Kent dropped his arm from around Cara so fast she nearly fell over. He watched as his mother rose to her feet, slim, perfectly put together for a day on the lake in her designer capris, tank top, and sandals revealing her expensive pedicure. The expression on Kent’s face was one Cara would later recognize as anguish.
“Well,” she said, her dismissive tone firmly in place. “How...nice.”
The very air bulged between them all, fraught with things she couldn’t begin to fathom and didn’t think she wanted to until Mr. Lowery snagged her, and turned her around in a little circle under his arm on the deck of the pontoon boat, making the boat sway and bob and sending her stomach into a death spiral.
“Oh good heavens let go of her, Kent Senior.” Vivian gave her son the wine bottle without meeting his eyes. “The poor dear is positively green around the gills. I know how it is, honey, and I’ve just the thing. Come over here and let’s talk baby names or something.” She patted the seat Cara had vacated, her expression not even close to matching the apparent kindness of her words. They remained flinty, accusatory, hard in a way that made Cara want to jump into the speed boat and get as far from her as she could.
“Now, now, don’t be mad, Junior,” she said, giving her son a hairy eyeball. “Takes me a bit longer to absorb the joyous news is all. Relax. A Lowery baby is cause for happiness.”
But when she shifted her gaze to Cara who’d eased into
her seat, her face did not relay one iota of happiness. Cara frowned at Kent as he and his father snipped off the ends of their cigars, willing him not to leave her alone with his mother and her laser-beam death-glare.
“So, you kids don’t use birth control, or did the mood grip you too hard?”
“Don’t start. You have no space to judge.” Kent kept his voice mild as he studied his cigar.
“Why, I declare I’m not. Only asking, you know, how we all talk in this day and age, in an open way.” She batted her lashes at him. He frowned, but to Cara’s dismay, climbed into the small boat and cast off so he and his father could putter a few yards away to poison the air with their smoke.
“Viv, you be nice. That girl is our grandbaby’s mama.” Kent Senior’s parting shot floated over to the two women who were locked in a minor stare-down. The words that girl rattled around in Cara’s head like marbles. Her ears got hot again.
Vivian broke the staring contest first. She took some of the lemon slices they had out for tea and squeezed them into a sweating glass of ice water, stirred it around, and gave it to Cara like some kind of a temporary peace offering.
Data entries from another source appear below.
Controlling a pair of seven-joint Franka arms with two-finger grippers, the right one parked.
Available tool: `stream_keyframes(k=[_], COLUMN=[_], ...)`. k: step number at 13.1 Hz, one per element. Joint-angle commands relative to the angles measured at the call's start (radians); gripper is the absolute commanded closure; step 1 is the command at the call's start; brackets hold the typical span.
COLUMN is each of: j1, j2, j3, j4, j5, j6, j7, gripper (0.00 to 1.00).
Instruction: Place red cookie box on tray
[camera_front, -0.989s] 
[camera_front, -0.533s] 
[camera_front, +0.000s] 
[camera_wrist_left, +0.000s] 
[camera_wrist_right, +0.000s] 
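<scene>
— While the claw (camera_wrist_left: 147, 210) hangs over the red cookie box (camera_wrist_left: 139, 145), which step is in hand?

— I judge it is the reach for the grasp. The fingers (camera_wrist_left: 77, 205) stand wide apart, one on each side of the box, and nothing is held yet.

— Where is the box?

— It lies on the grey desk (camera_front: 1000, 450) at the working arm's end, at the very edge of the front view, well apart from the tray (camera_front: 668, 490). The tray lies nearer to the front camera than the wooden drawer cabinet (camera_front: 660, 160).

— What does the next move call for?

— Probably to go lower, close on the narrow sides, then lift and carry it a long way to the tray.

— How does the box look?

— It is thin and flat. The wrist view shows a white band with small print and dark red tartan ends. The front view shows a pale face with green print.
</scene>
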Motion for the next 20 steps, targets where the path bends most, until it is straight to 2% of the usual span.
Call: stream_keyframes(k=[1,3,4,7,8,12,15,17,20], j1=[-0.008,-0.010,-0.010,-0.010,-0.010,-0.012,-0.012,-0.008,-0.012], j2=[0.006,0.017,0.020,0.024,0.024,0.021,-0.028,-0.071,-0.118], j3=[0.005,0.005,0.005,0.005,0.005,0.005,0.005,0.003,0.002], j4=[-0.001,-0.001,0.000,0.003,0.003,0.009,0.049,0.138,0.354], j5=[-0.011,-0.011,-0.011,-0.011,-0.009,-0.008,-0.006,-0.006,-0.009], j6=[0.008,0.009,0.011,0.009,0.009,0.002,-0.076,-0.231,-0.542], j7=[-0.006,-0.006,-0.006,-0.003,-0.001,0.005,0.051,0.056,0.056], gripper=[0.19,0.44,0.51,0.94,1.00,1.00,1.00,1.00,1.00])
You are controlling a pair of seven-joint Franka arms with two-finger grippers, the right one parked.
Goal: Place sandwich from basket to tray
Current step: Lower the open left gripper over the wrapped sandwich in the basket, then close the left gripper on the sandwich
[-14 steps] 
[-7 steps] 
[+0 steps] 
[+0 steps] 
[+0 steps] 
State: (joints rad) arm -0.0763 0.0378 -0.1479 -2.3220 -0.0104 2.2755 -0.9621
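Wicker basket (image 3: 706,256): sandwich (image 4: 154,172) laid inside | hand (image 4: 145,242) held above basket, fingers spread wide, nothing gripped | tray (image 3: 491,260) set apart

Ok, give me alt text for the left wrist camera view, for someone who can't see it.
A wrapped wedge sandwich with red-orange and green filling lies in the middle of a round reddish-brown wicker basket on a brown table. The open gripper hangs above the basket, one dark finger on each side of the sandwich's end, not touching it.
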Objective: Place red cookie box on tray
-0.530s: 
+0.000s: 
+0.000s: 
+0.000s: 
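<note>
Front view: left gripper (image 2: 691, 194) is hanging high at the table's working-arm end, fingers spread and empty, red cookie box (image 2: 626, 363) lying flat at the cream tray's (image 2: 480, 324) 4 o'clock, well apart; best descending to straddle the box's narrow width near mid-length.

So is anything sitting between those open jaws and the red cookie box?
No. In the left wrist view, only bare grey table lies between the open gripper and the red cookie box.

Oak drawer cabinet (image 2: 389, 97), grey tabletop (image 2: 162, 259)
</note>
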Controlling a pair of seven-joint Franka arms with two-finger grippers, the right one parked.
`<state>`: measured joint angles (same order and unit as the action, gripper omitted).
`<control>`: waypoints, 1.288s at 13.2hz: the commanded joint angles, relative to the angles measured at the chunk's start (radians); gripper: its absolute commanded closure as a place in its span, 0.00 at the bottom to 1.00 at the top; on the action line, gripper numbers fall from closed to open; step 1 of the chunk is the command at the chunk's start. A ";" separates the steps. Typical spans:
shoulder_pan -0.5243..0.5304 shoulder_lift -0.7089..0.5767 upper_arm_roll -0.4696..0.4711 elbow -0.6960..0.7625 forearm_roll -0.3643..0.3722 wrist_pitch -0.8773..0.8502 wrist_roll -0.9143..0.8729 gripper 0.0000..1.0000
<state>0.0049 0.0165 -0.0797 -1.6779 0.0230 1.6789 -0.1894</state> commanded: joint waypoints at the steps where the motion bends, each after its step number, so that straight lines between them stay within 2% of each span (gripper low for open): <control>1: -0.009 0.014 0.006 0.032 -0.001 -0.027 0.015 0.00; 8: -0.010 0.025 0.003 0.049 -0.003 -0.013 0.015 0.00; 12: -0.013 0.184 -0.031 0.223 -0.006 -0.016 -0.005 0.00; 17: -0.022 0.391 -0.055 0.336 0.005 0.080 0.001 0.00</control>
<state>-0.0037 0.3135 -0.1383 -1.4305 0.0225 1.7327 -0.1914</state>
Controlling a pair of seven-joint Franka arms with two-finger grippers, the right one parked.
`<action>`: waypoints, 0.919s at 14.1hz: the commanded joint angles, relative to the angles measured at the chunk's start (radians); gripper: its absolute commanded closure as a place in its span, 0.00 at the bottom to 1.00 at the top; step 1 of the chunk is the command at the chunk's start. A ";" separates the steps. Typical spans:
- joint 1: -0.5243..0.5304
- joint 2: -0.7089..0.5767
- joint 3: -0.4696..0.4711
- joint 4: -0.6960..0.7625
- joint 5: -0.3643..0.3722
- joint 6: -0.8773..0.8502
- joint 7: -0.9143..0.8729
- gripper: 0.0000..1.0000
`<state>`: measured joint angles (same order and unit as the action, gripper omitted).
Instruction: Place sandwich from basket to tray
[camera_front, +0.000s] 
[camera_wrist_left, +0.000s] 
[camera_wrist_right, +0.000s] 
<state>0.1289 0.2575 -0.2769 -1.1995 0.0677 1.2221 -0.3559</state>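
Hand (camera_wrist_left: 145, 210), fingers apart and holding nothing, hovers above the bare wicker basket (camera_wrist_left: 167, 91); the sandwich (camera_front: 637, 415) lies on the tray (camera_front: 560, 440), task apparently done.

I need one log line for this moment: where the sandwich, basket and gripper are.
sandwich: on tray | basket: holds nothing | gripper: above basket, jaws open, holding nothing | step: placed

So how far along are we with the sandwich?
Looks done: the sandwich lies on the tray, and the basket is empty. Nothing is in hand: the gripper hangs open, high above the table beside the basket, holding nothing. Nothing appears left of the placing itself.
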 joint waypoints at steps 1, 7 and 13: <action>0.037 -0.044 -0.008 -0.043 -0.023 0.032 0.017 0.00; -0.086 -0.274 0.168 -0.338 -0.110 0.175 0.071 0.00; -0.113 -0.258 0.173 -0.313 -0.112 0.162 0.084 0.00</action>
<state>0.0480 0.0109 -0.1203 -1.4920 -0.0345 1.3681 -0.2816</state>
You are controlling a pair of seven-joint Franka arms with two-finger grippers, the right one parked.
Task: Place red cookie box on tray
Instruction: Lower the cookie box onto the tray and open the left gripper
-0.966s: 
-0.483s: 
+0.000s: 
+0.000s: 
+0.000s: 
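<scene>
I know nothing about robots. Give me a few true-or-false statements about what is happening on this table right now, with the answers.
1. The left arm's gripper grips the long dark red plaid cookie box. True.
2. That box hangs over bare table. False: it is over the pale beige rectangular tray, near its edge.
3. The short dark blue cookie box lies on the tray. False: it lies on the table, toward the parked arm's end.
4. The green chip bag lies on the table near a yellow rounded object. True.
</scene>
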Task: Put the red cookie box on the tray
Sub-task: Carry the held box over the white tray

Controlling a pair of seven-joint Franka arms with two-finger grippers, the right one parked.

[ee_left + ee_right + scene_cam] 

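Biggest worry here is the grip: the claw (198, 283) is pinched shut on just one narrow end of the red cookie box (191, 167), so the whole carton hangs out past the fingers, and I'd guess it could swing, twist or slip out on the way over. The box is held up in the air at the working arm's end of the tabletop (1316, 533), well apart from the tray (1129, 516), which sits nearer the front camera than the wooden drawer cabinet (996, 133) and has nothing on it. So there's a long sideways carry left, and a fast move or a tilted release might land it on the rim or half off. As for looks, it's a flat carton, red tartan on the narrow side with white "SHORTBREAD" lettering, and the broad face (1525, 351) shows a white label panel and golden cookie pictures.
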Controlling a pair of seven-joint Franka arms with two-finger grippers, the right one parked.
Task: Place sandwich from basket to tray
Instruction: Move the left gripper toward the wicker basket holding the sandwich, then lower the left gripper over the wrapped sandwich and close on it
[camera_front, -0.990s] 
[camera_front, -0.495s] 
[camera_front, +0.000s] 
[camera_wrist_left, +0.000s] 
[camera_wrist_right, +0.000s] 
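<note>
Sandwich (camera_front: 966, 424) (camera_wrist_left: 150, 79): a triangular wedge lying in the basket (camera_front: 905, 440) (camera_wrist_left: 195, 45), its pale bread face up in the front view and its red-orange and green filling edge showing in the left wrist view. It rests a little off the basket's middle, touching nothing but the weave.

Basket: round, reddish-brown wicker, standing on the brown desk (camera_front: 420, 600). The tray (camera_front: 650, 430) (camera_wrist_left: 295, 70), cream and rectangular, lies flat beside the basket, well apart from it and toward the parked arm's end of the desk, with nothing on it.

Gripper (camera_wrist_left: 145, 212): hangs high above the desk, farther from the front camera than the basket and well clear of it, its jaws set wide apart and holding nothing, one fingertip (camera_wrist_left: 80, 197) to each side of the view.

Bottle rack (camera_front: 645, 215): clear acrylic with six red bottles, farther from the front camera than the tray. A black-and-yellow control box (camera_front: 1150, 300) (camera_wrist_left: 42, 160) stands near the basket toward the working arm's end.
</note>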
Although she was sorely tempted to refuse it, Cara couldn’t resist the strong smell of lemons, which did seem to settle her stomach, so she took it, sipped, and waited for the woman to speak her mind.
“I always thought Robert’s wife would be first, you know?” Vivian fussed around with the plates and forks. “Kent’s so...flighty about women. Always had a new sweetheart every time I saw him.” She tucked the fancy napkins into the movie-set-perfect picnic basket. “How long have you and Kent been...together?” The words implying something more along the lines of: how long have you been seducing my precious younger son, corrupting him with your sluttish, hillbilly ways?